Twins-- duplicate contentThis question comes up constantly and it seems that no matter how many times the record is set straight on this subject, people still think that there is in fact a duplicate content penalty. For those with short attention spans, here’s the fact: there is no such thing as a duplicate content penalty. Period. Now, that is not to say that duplicate content can’t hurt you. It’s just that it’s not a penalty.

Two Kinds of Duplicate Content

Actually, there are more than two kinds, but I’ll break those out in a moment. In the short term, there is duplicate content within a website and there is duplicate content which is located on another website somewhere else. The first kind is generally not a problem at all.
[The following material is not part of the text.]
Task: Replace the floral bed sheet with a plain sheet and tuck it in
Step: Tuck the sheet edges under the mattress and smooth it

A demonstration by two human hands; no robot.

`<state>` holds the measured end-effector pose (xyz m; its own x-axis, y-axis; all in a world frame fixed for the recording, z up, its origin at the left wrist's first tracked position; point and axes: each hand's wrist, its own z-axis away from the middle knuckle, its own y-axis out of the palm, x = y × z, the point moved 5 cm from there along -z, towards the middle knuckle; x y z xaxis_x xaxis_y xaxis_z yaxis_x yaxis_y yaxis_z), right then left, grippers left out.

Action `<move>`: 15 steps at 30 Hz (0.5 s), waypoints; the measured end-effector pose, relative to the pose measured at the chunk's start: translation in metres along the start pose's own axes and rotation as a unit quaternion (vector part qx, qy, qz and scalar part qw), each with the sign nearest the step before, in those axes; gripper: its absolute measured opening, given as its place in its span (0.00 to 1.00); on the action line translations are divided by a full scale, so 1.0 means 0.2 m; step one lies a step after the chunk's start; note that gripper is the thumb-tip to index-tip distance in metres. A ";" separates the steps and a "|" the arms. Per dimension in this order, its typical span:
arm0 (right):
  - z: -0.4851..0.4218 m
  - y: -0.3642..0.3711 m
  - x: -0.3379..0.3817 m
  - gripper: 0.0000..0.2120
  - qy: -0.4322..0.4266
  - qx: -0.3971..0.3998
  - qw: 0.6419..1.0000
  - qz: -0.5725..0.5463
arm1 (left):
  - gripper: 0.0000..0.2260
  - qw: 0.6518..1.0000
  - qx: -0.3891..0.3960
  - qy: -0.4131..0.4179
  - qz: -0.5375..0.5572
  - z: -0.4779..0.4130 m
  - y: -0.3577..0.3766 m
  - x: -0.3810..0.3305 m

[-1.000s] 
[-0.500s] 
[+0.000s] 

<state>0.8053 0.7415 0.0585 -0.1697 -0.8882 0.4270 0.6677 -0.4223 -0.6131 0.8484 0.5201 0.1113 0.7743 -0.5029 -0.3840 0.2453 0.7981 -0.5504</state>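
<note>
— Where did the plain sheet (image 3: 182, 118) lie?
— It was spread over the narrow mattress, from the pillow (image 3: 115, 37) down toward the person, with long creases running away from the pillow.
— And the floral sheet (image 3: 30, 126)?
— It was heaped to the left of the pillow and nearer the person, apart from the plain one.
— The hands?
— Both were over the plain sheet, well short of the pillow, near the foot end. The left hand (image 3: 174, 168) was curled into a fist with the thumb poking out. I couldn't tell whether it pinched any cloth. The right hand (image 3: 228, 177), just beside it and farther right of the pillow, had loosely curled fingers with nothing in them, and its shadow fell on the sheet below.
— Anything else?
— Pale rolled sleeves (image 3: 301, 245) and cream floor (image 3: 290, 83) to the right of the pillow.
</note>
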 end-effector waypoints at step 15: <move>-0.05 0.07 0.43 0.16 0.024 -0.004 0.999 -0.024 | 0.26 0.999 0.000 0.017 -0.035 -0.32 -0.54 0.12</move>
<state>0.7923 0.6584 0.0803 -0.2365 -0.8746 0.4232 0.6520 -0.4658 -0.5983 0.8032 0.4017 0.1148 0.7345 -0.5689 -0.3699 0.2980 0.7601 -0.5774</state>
The second kind however could potentially be problematic for two different reasons. Here’s how it all breaks down:

Duplicate Content on a Website

Duplicate content on a particular website is not really a problem. Google’s engineers fully understand that it’s possible that a website could duplicate content in the natural course of creating their site. This is especially true for shopping related websites.
For example, if you were to go to the camera department at Amazon.com, you might see a large number of cameras. However, if you were to visit the electronics department, those same cameras may very well appear for the simple reason that they fit into both categories.
In this case, Google’s algorithm just ignores one version of the page and indexes the other one. The way that you specify to Google (and other search engines) which page you want to have indexed is by including a canonical meta tag on the page that you want to have indexed. This tells Google’s web crawler to ignore all other content which is similar to that page.

WWW or URL.COM

Another way that some people end up with duplicate content is that both the URL.com (i.e. example.com) and www.url.com (i.e. www.example.com) will work equally well and display the same page. This causes Google’s web crawler to index two pages, even though only one exists. The solution is really simple. In your CPanel (where you set up the website), you simply specify that url.com redirects to www.url.com or vice versa.

Duplicate Content on Other Websites

Now we get into an interesting question, which is potentially problematic. Google’s engineers don’t want to index spam. This means that when they see a website which includes duplicated content from another site, they will not index said site. They will just ignore it. However, if there appears to be a malicious pattern of scraping content from another site, they may remove the site completely.

Duplicate Sites

Another thing that Google’s engineers work against is duplicate websites, which are basically the same exact website under a different URL. So for example, if you were to take mymoneywebsite.com and make a copy of it as greatmoneywebsite.com with the intention of trying to game the rankings, Google’s engineers could remove both sites from their index in an effort to prevent you from doing so.

What You Can Do if Your Site is Copied

I just did some research on this very subject when I stumbled accidentally onto a site which had copied a number of my blog posts from my personal finance blog. The first thing to know is that it is a royal pain in the neck to deal with this and it’s a bit like playing whack a mole. You may be able to get a site shut down, but they’ll just reopen under a new name.
That said, I believe that it’s worth doing what you can go after these scum, who steal content from someone else rather than doing the hard work of writing their own material. There are a number of options that you can try in order to deal with this:

Contact an Attorney

If you have an attorney on retainer, contact him or her and ask them to write a formal letter demanding take down of your content under the DMCA. Generally, this will do the job quite effectively and you won’t have to do anything other than pay the bill. However, if you don’t have an attorney on staff, there are things you can do yourself to ensure that Google doesn’t penalize you for duplicate content.

Contact the Web Host

Use Whois to look up which site hosts the domain name. Then, do a Google search for that company’s name together with the words “DMCA violation.” Most reputable webhosts and domain hosts have a procedure that they require you follow in order to file a copyright violation complaint.
There is typically a specific e-mail address to send complaints to along with a request for the URLs that are violating your copyright and the URLs where your original content can be seen. You’ll be required to sign off officially that you are the copyright holder and that you are demanding take down of your content.

Contact Facebook

With so many sites on Facebook today, many of them will take your stolen content and publish it to Facebook (the place I mentioned earlier did this). Facebook also requires that you mention the specific pages that violate your copyright along with information on where they can see the original material. You can use this form to contact Facebook about copyright violations.

Contact Google

Finally, Google, on their webmaster page has a section where you can report sites that violate copyright. You can use this form to report a website to Google for removal for duplicate content. You’ll need to provide the original URL as well as the URLs which infringe on your copyrights.

Bottom Line

There’s no easy way to deal with the problem of scrapers, but if you are determined, you can at least get some of them removed from the web. For all other issues with duplicate content, there is no real problem with Google – it’s just that they’ll only show one page on your site for the search results.